Activity: Restate the listing below word for word, omitting any images.

Recorded information:
════════

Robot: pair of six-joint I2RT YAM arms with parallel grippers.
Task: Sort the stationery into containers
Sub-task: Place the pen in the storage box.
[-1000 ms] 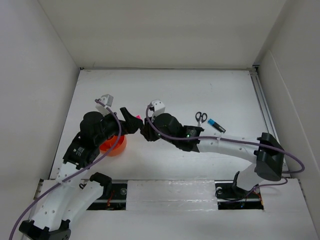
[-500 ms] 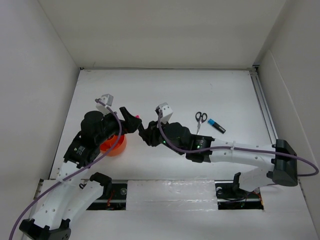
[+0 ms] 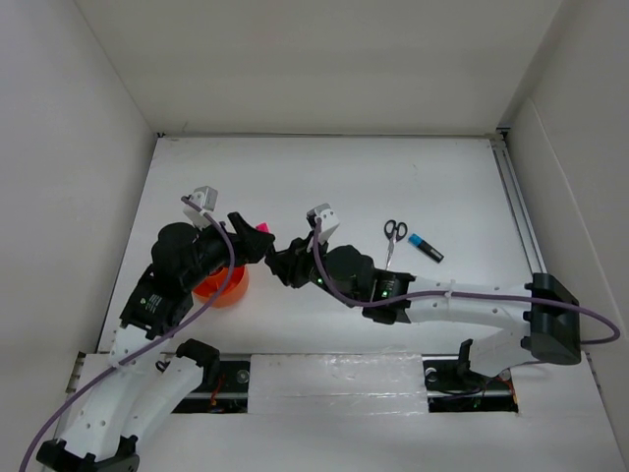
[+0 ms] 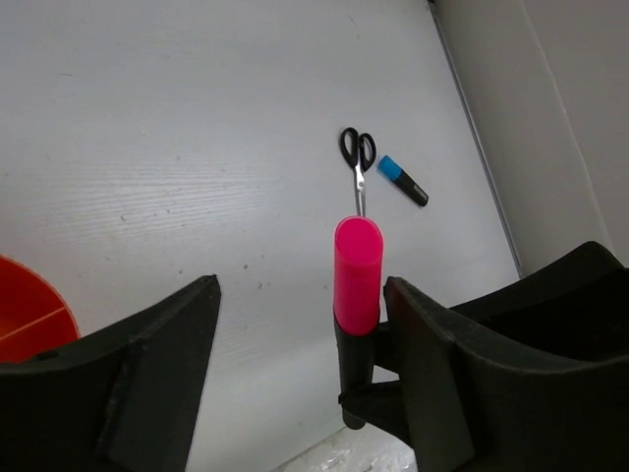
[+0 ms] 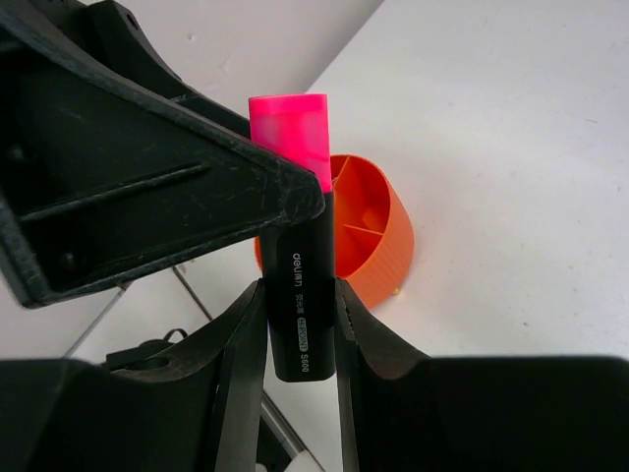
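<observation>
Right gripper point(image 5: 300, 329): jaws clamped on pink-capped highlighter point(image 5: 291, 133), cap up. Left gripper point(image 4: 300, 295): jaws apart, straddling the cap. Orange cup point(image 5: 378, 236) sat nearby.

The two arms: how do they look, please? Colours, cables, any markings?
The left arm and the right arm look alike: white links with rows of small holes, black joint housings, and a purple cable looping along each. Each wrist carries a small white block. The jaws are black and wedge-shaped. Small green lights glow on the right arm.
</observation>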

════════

Solution for this problem:
Robot: pair of six-joint I2RT YAM arms with parallel grippers.
Task: Sort the stationery into containers
Sub-task: Place the pen in the storage box.
[-1000 ms] 
[-500 ms] 
[+0 ms] 
[+0 ms] 
[+0 ms] 
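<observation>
Right gripper point(image 5: 300, 329): jaws clamped on pink-capped highlighter point(image 5: 291, 133), cap up. Left gripper point(image 4: 300, 295): jaws apart, straddling the cap. Orange cup point(image 5: 378, 236) sat nearby.

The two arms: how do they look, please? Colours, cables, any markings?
The left arm and the right arm look alike: white links with rows of small holes, black joint housings, and a purple cable looping along each. Each wrist carries a small white block. The jaws are black and wedge-shaped. Small green lights glow on the right arm.
</observation>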

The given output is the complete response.